Chemometrics is the discipline associated
with the application of mathematical and
statistical methods to chemical measurements.
The goals in applying chemometrics
to data include improvement of the
overall measurement process, ability to
extract more useful information from the
system, and enhanced understanding of
the information. This is an active field of
research in many parts of the world, with
new and exciting developments. This
article will review a few of the highlights
from chemometric developments from
late 2003 through mid-2004 both in theoretical
developments and in their application
to chemical analysis problems.
Discussion
Two of the most active areas in chemometrics
research are support vector
machines (SVM) and three-way analysis.
Three-way analysis methods have
become more important as large data
sets become the norm. This is particularly
true for process analysis data and
imaging applications. SVM is a nonlinear
modeling technique that has been
gaining popularity in other fields, but
has only recently been applied in
chemometrics. There are several articles
that give a background on the
technique, including one by Vapnik1
and a tutorial provided by Smola
and Schölkopf.2
Recent publications are becoming
more plentiful on this topic as it
applies to chemometrics. Thissen3,4
proposes SVM as a means with which
to optimize a model rapidly. SVM can deal
with ill-posed data sets easily, but finding
the final SVM model can be computationally
difficult because it requires the solution
of a set of nonlinear equations. Least-squares
SVM has been proposed as a class
of kernel machines to solve this problem.
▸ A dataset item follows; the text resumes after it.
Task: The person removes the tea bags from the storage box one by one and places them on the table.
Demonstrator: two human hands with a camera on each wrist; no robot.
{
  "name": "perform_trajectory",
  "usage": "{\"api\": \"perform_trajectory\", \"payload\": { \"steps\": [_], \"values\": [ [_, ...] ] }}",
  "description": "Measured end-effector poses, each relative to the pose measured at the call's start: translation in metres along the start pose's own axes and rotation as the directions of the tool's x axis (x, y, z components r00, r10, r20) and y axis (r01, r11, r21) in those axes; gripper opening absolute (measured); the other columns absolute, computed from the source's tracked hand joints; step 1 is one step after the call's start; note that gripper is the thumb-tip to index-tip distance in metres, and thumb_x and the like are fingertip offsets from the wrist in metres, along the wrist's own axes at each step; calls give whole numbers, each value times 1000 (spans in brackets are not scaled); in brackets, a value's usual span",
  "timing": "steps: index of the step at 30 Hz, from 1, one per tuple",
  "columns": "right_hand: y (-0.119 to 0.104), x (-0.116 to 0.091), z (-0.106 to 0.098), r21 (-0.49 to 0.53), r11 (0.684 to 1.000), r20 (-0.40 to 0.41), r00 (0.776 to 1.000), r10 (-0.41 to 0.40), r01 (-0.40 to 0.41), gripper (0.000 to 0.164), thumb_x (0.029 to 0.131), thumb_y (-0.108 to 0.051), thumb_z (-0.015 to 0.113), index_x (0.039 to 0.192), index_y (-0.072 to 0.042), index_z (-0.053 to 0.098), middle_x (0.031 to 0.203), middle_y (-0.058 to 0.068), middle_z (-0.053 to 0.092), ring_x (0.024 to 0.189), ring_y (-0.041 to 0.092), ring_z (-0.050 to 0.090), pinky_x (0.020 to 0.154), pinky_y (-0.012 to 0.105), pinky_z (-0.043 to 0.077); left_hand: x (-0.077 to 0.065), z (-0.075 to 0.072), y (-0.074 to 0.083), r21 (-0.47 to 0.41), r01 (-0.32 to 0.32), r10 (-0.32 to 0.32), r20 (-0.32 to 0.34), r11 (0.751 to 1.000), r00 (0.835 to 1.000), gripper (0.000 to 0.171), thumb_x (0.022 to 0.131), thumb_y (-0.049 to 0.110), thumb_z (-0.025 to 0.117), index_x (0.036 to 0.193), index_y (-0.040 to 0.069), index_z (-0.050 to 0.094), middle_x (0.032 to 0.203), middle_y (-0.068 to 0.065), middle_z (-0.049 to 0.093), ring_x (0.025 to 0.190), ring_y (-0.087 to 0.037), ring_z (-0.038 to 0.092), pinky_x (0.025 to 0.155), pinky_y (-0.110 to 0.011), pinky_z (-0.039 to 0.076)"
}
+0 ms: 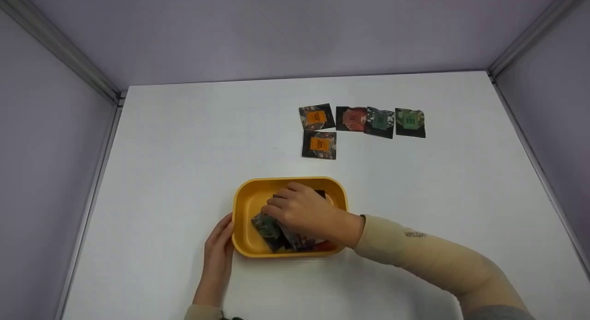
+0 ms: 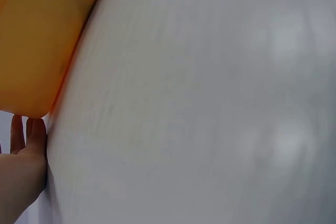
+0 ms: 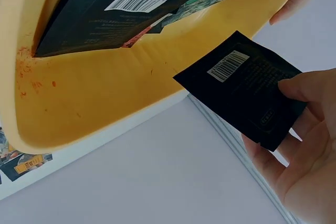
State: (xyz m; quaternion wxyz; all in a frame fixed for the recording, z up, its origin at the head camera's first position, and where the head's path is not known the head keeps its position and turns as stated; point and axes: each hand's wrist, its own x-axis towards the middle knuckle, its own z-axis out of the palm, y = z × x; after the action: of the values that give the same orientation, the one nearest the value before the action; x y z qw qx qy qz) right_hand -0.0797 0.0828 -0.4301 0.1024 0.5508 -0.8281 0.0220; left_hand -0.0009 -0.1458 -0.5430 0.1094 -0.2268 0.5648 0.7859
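Observation:
A yellow plastic bin [image 1: 249, 200] stands on the white table, with several small flat sachets [image 1: 268, 230] heaped in its right and front parts. My right hand [image 1: 302, 211] is over the bin. Between its thumb and fingers it pinches a black sachet [image 3: 241, 90], whose barcode side shows in the right wrist view. Another black sachet [image 3: 115, 22] leans in the bin among colourful ones. At the bin's left side, my left hand [image 1: 219, 246] touches the outer wall with its fingers extended; in the left wrist view its fingertips [image 2: 35, 127] meet the bin's end.
Beyond the bin lie an orange-labelled sachet [image 1: 316, 117], a red one [image 1: 352, 119], a dark teal one [image 1: 380, 121] and a green one [image 1: 410, 122] in a row. A second orange-labelled sachet [image 1: 320, 145] lies below the first. Pale walls [image 1: 295, 34] enclose the table's back and sides.

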Motion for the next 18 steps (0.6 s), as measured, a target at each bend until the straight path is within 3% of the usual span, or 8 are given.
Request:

Thissen shows this applied to data from
mixtures of ethanol, water, and 2-propanol
measured over different temperatures. The
least-squares SVM approach produced
more accurate results in each case when
compared to other methods.
SVMs were applied for sample selection in
classification by Zomer.5,6 The method discussed
illustrates the use of SVM for nonlinearly
separable cases. The SVM method
uses functions of high dimension so that
boundaries can be found to fit a variety of
complex situations. SVM methodology is
also shown to reduce the labeling requirements
in classification over other methods.
Vogt et al.7 introduce a concept called
secured pseudo principal components
regression (PCR) as a means with which to
correct for spectral drift and uncalibrated
spectral features. This method was shown
to produce better results than standard
PCR. The method also demonstrates the
ability to extract estimates of the spectra of
the uncalibrated absorbers. Bro et al.8 discuss
the theory of net analyte signal
(NAS) vectors in inverse regression. The
theory of NAS was originally derived from
classical least squares (CLS), where
responses of all pure analytes and interferents
are assumed to be known. In chemometrics,
the use of inverse methods such as
partial least squares (PLS) is more common.
This article gives a thorough development
of a calibration-specific NAS vector
and shows its application.
A bootstrap method for several three-way
data analysis methods (i.e., CANDECOMP,
PARAFAC, TUCKER3) is proposed
by Kiers9 to produce percentile
interval estimates that are related to the
instability level of the solution. They
show how these estimates can be interpreted
as confidence intervals for the output
parameters. Loethen et al.10 demonstrate
a new second-derivative variance
minimization procedure that can automatically
extract spectra of a dilute component
from a mixture whose spectrum is
dominated by a major component. It is
not necessary to have the spectrum of the
pure solute. Results are shown from benzene
in hexane and water in acetone measured
by Raman spectroscopy.
A search methodology was proposed by
Hageman et al.11 The use of a TABU
search for wavelength selection in calibration
is described. TABU search is a deterministic
global optimization technique
loosely based on concepts from artificial
intelligence. It examines the search space
in a highly ordered fashion and keeps
track of areas already explored. Given
a particular starting point, the same
end solution will always result. The
methodology is compared with simulated
annealing and genetic algorithms
and is shown to perform comparably.
The TABU search can
provide better search coverage in
cases in which local minima exist.
Geladi et al.12 give an informative discussion
on visualization methods used
in multivariate analysis. They discuss
what we plot and why. Methods
include PCA, three-way analysis, and
regression in general, with examples
provided from near-infrared (NIR) spectroscopic data. The article
stresses the importance of understanding
the data being plotted rather
than just accepting the output of a
software program.
Orthogonal projection analysis (OPA)
and multivariate curve resolution (MCR)
are presented by Gourvenec et al.13 as a
way to monitor batch processes using spectroscopic
data. MCR allows one to look at
a patch and predict concentration during a
reaction. OPA is a self-modeling curve resolution
method that will provide estimates
of the number of components in the system
and the shape of the pure spectra
along with concentration profiles of each.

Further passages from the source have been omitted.